Makine öğrenmesinde elimizdeki verilerden yeni anlamlar çıkarma ve bunları sınıflandırma en ilgi çekici alanlardan biri olmuştur.

Bir resmin içinde bir kedi mi yoksa köpek mi olduğunu anlamak için elimizdeki görsel veri setinden şekil, renk gibi özellikleri analiz edip anlamlar çıkararak en nihayetinde onları köpek veya kedi olduğuna dair sınıflandırırız. Fakat bu sınıflandırma işlemi, bizim eğitimimizde kullandığımız resimlerin kediye mi yoksa köpeğe mi ait olduğunu bilmemiz sayesinde yapılır.
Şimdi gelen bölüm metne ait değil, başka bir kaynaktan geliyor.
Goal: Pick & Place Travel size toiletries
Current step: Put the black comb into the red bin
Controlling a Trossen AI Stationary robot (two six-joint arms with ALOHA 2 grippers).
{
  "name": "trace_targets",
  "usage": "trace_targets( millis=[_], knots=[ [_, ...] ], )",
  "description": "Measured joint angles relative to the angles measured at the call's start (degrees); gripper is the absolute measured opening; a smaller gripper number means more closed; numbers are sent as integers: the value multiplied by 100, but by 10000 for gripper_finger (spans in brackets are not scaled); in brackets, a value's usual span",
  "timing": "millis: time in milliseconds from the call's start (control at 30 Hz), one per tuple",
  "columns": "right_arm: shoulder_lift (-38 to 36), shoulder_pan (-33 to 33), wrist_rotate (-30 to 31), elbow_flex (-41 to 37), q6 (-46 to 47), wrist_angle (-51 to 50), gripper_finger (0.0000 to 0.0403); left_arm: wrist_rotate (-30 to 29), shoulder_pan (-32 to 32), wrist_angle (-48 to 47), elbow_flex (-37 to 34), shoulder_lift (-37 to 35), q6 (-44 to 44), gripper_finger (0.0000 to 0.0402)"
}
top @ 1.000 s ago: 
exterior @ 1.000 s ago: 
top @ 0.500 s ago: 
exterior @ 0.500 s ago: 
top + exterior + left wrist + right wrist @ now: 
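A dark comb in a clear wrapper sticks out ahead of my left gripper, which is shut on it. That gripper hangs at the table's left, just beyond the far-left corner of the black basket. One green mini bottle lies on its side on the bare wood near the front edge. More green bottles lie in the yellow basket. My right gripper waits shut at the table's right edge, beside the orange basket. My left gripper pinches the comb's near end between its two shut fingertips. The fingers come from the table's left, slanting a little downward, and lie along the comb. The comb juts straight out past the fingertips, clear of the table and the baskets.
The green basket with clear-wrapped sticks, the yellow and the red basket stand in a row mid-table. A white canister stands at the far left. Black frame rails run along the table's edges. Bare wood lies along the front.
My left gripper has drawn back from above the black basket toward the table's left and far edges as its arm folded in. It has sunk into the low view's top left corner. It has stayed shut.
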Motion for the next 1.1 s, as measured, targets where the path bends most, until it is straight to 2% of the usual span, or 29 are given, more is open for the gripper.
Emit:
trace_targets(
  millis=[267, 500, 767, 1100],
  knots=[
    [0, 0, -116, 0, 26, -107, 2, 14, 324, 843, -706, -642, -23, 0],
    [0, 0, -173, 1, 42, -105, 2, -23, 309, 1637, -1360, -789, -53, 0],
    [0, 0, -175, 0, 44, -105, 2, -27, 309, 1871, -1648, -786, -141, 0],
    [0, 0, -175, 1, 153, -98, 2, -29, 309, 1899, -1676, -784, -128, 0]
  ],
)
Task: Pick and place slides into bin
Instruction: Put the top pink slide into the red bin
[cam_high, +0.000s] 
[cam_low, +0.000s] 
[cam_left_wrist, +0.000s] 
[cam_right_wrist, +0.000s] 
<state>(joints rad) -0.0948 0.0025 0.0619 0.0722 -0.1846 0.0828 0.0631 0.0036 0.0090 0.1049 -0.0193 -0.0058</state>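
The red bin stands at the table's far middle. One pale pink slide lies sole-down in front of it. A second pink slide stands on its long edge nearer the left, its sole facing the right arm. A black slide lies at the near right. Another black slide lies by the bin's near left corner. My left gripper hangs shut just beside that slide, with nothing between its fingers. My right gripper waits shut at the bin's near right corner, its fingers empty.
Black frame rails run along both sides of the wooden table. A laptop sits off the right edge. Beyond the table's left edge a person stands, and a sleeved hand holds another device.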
Elimizde her zaman anlamını, neye karşılık geldiğini bildiğimiz veriler olmayabilir. Kümeleme algoritmaları bu tarz verilerin sınıflandırılmasını amaçlar. Sınıflandırmadan tek farkı neyi sınıflandırdığımızı bilmememizdir.

Gerçek hayatta bu tarz kümeleme işlemleri çok önemli alanlarda kullanılmakta. Örneğin elimizde bir canlının genetik özellikleri olduğunu varsayalım; bazı türlerin veya genlerin normal şartlarda fark edilemeyen özellikleri veya bağlantıları olabilir. Bu durumda, kümeleme teknikleri bilim insanlarına fayda sağlayacak ortaklık, benzerlik ve kalıpları gösterebilir. Tabii ki bu benzerlik bilgisayara bir şey ifade etmeyeceği için yorumu bilim insanlarına kalır.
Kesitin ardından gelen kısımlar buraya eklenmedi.